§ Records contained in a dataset
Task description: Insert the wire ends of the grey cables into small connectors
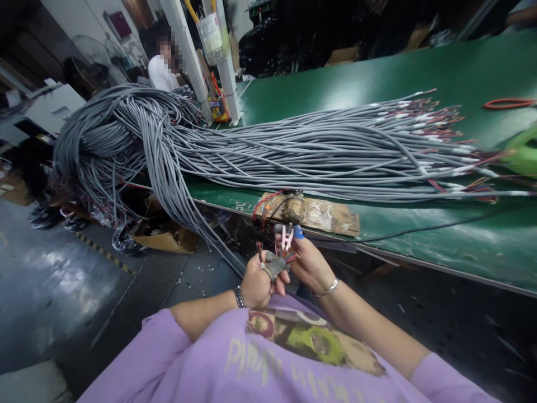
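Note:
In front of my purple shirt, both hands are close together at the table's edge. My left hand (258, 282) is closed around the end of a cable, with grey covers on its fingers. Thin coloured wires (290, 258) fan out from that grip, red and dark ones among them. Just to the right, my right hand (310, 263) pinches a small pale pink clip (287, 237), shaped like a clothespin, between a blue-covered thumb and a grey-covered finger. The wire tips lie close to this hand's palm; whether it touches them I cannot tell.
A thick bundle of grey cables (272, 151) stretches across the green table (344, 84) and droops over its left side. A wooden board (335, 215) with a taped-on fixture lies at the near edge. Behind stand white posts (229, 73); a person (163, 70) is farther back.

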A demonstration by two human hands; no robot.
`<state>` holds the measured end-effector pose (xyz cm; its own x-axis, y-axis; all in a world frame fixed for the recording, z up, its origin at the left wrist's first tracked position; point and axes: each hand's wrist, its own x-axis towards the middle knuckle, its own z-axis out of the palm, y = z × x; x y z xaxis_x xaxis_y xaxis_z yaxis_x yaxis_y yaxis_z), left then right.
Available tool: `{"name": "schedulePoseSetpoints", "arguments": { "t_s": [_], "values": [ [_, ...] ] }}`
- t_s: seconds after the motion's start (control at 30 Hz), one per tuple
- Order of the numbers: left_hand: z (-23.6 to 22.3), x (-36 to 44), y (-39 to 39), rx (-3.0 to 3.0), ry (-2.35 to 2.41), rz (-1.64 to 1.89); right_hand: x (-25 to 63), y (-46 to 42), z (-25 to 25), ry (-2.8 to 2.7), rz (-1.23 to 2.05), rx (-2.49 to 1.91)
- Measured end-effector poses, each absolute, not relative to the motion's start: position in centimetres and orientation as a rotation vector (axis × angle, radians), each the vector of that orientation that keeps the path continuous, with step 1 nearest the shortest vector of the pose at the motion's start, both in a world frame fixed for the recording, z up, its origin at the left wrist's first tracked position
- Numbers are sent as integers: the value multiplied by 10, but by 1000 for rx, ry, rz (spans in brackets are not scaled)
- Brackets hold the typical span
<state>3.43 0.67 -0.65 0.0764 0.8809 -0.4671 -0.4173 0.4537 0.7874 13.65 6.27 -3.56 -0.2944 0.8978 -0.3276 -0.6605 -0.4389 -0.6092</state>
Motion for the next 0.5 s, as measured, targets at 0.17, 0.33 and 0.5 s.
{"name": "schedulePoseSetpoints", "arguments": {
  "t_s": [0.17, 0.33, 0.5],
  "values": [
    [-6, 33, 5, 530, 1065, 1076, 137, 61, -38, -421, 1937, -760],
    [-9, 25, 1, 561, 1051, 1062, 143, 61, -41, -492, 1938, -695],
    [-18, 15, -4, 660, 1087, 1040, 159, 56, -36, -696, 2101, -755]
  ]
}}
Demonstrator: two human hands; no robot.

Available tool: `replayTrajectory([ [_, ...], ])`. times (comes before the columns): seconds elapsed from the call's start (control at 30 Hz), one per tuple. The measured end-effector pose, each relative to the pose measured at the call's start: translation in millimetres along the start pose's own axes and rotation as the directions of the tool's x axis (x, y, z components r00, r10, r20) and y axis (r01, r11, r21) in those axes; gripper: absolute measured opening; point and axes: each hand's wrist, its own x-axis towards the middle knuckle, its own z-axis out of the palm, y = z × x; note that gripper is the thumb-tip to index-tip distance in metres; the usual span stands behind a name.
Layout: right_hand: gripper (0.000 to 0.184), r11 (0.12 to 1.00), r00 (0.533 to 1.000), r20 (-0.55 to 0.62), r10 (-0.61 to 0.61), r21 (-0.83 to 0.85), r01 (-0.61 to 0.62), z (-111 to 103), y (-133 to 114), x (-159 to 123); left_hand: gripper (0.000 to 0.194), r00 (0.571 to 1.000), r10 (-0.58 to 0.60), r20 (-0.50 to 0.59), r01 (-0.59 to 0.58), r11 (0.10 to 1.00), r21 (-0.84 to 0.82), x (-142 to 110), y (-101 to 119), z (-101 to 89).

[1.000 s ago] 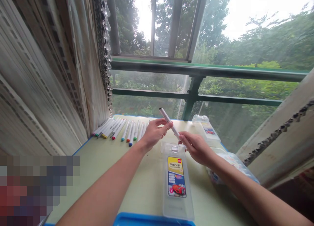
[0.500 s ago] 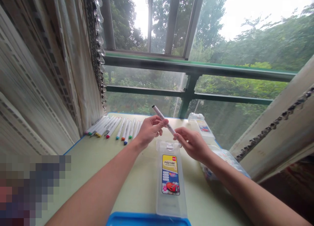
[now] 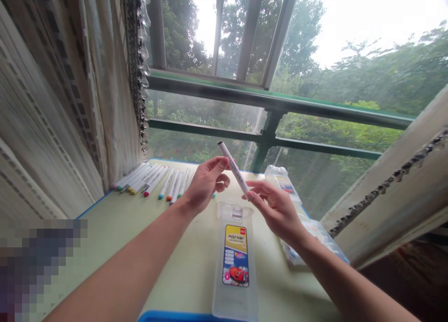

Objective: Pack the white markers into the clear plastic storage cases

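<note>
A white marker (image 3: 235,168) with a dark upper end is held at a slant above the table. My left hand (image 3: 208,182) pinches it near its upper half with thumb and forefinger, the other fingers curled. At the lower end, the thumb and fingers of my right hand (image 3: 275,205) close around it. Below my hands lies a clear plastic marker case (image 3: 235,301) with a car picture on its label. Several white markers (image 3: 154,179) with coloured ends rest side by side at the far left of the table; my left hand and forearm hide some.
Another clear case (image 3: 280,175) lies at the table's far right edge. Nearer, a clear container (image 3: 318,233) sits partly behind my right forearm. A blue edge (image 3: 175,316) shows at the bottom. Curtains (image 3: 115,126) and a railed window (image 3: 210,86) border the table (image 3: 140,228).
The marker has risen slightly in view and turned to a steeper slant, with both hands staying on it. The camera view has shifted a little.
</note>
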Motion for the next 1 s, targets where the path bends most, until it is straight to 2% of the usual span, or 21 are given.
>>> replayTrajectory([
  [0.13, 0.027, 0.999, 0.999, -0.028, -0.037, 0.013, 0.037, 1.4, -9.4, -6.6, 0.028, 0.999, 0.025, 0.028, -0.023, 0.997, -0.070, -4.5, 3.0, 7.1],
  [0.27, 0.024, 0.989, 0.990, -0.064, -0.129, -0.076, 0.124, 3.2, -12.0, -15.0, 0.029, 0.999, 0.014, 0.040, -0.009, 0.994, -0.113, -6.7, 3.3, 9.9],
  [0.5, 0.037, 0.939, 0.954, -0.080, -0.289, -0.219, 0.266, 10.7, -8.5, -21.0, 0.029, 0.999, -0.013, 0.052, 0.019, 0.991, -0.135, -6.7, -0.6, 9.4],
  [0.87, 0.038, 0.915, 0.945, -0.086, -0.316, -0.292, 0.280, 14.3, -8.4, -20.8, 0.027, 0.988, -0.084, 0.127, 0.101, 0.985, -0.137, -10.5, 1.8, 12.3],
  [1.0, 0.040, 0.918, 0.949, -0.084, -0.305, -0.289, 0.270, 15.4, -7.5, -20.2, 0.026, 0.987, -0.078, 0.140, 0.098, 0.985, -0.139, -10.7, 1.0, 12.3],
])
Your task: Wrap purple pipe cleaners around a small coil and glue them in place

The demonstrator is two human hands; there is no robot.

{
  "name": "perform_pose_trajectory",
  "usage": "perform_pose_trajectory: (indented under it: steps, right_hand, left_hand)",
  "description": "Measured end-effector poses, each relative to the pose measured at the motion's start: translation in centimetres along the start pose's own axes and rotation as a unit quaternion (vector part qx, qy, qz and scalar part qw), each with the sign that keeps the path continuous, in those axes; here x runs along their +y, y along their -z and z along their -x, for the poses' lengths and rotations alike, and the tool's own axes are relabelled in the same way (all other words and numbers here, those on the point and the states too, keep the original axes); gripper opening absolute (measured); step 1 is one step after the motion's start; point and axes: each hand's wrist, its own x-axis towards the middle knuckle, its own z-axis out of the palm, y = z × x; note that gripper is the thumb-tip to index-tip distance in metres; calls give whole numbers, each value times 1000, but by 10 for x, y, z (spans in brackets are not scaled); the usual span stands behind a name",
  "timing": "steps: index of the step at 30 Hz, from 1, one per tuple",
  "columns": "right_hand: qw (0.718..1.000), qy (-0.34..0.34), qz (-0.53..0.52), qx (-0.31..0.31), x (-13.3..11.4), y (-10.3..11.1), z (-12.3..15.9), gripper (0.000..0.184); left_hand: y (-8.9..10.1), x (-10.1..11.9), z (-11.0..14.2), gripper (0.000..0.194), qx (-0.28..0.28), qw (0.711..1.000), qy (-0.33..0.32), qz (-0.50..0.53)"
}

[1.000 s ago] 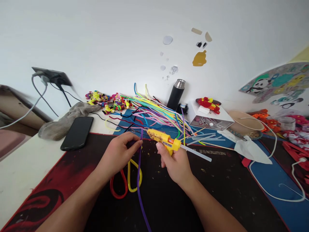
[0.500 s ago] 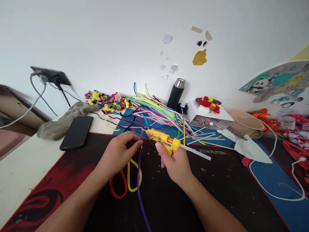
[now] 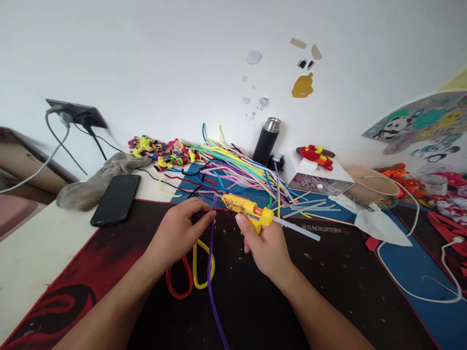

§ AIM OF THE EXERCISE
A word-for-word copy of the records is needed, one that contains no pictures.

§ YOUR SOLUTION
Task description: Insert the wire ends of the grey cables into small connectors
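Note:
In front of my purple shirt, both hands are close together at the table's edge. My left hand (258, 282) is closed around the end of a cable, with grey covers on its fingers. Thin coloured wires (290, 258) fan out from that grip, red and dark ones among them. Just to the right, my right hand (310, 263) pinches a small pale pink clip (287, 237), shaped like a clothespin, between a blue-covered thumb and a grey-covered finger. The wire tips lie close to this hand's palm; whether it touches them I cannot tell.
A thick bundle of grey cables (272, 151) stretches across the green table (344, 84) and droops over its left side. A wooden board (335, 215) with a taped-on fixture lies at the near edge. Behind stand white posts (229, 73); a person (163, 70) is farther back.
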
A demonstration by two human hands; no robot.
`<state>` holds the measured end-effector pose (xyz cm; its own x-axis, y-axis; all in a world frame fixed for the recording, z up, its origin at the left wrist's first tracked position; point and axes: each hand's wrist, its own x-axis towards the middle knuckle, its own z-axis out of the palm, y = z × x; x y z xaxis_x xaxis_y xaxis_z yaxis_x yaxis_y yaxis_z), left then right.
Available tool: `{"name": "schedulePoseSetpoints", "arguments": { "t_s": [_], "values": [ [_, ...] ] }}`
- t_s: seconds after the motion's start (control at 30 Hz), one per tuple
- Order of the numbers: left_hand: z (-23.6 to 22.3), x (-36 to 44), y (-39 to 39), rx (-3.0 to 3.0), ry (-2.35 to 2.41), rz (-1.64 to 1.89); right_hand: x (-25 to 63), y (-46 to 42), z (-25 to 25), ry (-2.8 to 2.7), rz (-1.23 to 2.05), rx (-2.49 to 1.91)
- Measured end-effector poses, each absolute, not relative to the motion's start: position in centimetres and orientation as a rotation vector (axis × angle, radians), each the vector of that orientation that keeps the path continuous, with step 1 nearest the shortest vector of the pose at the motion's start, both in a world frame fixed for the recording, z up, its origin at the left wrist's first tracked position
- Numbers are sent as integers: the value multiplied by 10, but by 1000 for rx, ry, rz (spans in brackets are not scaled)
- Brackets hold the typical span
<state>3.43 0.67 -0.65 0.0764 0.8809 -0.4671 -0.4173 0.4537 0.7874 13.65 6.27 -3.56 -0.2944 0.8978 -0.3276 -0.6605 -0.4389 -0.6092</state>
Motion for the next 0.5 s, as measured, targets at 0.17, 0.33 and 0.5 s.
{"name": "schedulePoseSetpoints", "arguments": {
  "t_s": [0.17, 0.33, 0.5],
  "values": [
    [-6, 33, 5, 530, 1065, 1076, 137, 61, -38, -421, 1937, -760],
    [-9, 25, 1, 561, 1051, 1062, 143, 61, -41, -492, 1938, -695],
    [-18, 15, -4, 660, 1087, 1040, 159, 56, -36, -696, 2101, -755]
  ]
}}
Demonstrator: two human hands; no robot.

Available tool: `replayTrajectory([ [_, ...], ])`. times (comes before the columns): seconds elapsed from the call's start (control at 30 Hz), one per tuple. The measured end-effector pose, each relative to the pose measured at the call's start: translation in millimetres along the start pose's own axes and rotation as the directions of the tool's x axis (x, y, z components r00, r10, r20) and y axis (r01, r11, r21) in those axes; gripper: absolute measured opening; point and axes: each hand's wrist, its own x-axis towards the middle knuckle, its own z-axis out of the palm, y = z × x; note that gripper is the thumb-tip to index-tip distance in metres; the usual span stands behind a name.
Layout: right_hand: gripper (0.000 to 0.184), r11 (0.12 to 1.00), r00 (0.533 to 1.000), r20 (-0.55 to 0.62), r10 (-0.61 to 0.61), r21 (-0.83 to 0.85), r01 (-0.61 to 0.62), z (-111 to 103), y (-133 to 114), x (-159 to 123); left_hand: gripper (0.000 to 0.194), r00 (0.571 to 1.000), r10 (-0.58 to 0.60), r20 (-0.50 to 0.59), r01 (-0.59 to 0.58), r11 (0.10 to 1.00), r21 (-0.84 to 0.82), x (-142 to 110), y (-101 to 119), z (-101 to 89).

[1.000 s ago] 
[0.500 s ago] 
[now] 

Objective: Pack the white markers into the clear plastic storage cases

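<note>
A white marker (image 3: 235,168) with a dark upper end is held at a slant above the table. My left hand (image 3: 208,182) pinches it near its upper half with thumb and forefinger, the other fingers curled. At the lower end, the thumb and fingers of my right hand (image 3: 275,205) close around it. Below my hands lies a clear plastic marker case (image 3: 235,301) with a car picture on its label. Several white markers (image 3: 154,179) with coloured ends rest side by side at the far left of the table; my left hand and forearm hide some.
Another clear case (image 3: 280,175) lies at the table's far right edge. Nearer, a clear container (image 3: 318,233) sits partly behind my right forearm. A blue edge (image 3: 175,316) shows at the bottom. Curtains (image 3: 115,126) and a railed window (image 3: 210,86) border the table (image 3: 140,228).
The marker has risen slightly in view and turned to a steeper slant, with both hands staying on it. The camera view has shifted a little.
</note>
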Motion for the next 1 s, targets where the path bends most, until it is straight to 2% of the usual span, or 21 are given.
>>> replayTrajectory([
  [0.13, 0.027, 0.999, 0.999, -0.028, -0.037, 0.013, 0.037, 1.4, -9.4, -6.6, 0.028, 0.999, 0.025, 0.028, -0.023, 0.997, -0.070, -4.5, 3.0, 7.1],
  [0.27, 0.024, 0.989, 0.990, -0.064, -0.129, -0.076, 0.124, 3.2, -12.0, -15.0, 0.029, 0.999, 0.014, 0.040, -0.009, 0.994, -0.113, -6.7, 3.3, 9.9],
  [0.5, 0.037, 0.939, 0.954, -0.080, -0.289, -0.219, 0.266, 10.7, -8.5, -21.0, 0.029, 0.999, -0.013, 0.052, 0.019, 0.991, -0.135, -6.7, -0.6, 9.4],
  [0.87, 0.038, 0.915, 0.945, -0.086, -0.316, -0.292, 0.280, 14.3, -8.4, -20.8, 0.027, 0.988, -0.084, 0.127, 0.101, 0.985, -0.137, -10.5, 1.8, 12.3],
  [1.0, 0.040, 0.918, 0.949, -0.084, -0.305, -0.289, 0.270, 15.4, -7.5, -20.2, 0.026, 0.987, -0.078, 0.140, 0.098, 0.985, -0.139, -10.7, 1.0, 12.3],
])
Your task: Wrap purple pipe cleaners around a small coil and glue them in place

The demonstrator is two human hands; there is no robot.

{
  "name": "perform_pose_trajectory",
  "usage": "perform_pose_trajectory: (indented under it: steps, right_hand, left_hand)",
  "description": "Measured end-effector poses, each relative to the pose measured at the motion's start: translation in centimetres along the start pose's own axes and rotation as a unit quaternion (vector part qx, qy, qz and scalar part qw), each with the sign that keeps the path continuous, in those axes; here x runs along their +y, y along their -z and z along their -x, for the poses' lengths and rotations alike, and the tool's own axes are relabelled in the same way (all other words and numbers here, those on the point and the states too, keep the original axes); gripper opening absolute (measured); step 1 is one step after the motion's start; point and axes: each hand's wrist, its own x-axis towards the middle knuckle, its own z-axis out of the palm, y = z × x; note that gripper is the thumb-tip to index-tip distance in metres; calls give whole numbers, each value times 1000, but by 10 for x, y, z (spans in brackets are not scaled); the usual span stands behind a name",
  "timing": "steps: index of the step at 30 Hz, from 1, one per tuple",
  "columns": "right_hand: qw (0.718..1.000), qy (-0.34..0.34), qz (-0.53..0.52), qx (-0.31..0.31), x (-13.3..11.4), y (-10.3..11.1), z (-12.3..15.9), gripper (0.000..0.184); left_hand: y (-8.9..10.1), x (-10.1..11.9), z (-11.0..14.2), gripper (0.000..0.194), qx (-0.28..0.28), qw (0.711..1.000), qy (-0.33..0.32), qz (-0.50..0.53)"
}

[1.000 s ago] 
[0.500 s ago] 
[now] 

No additional output is needed.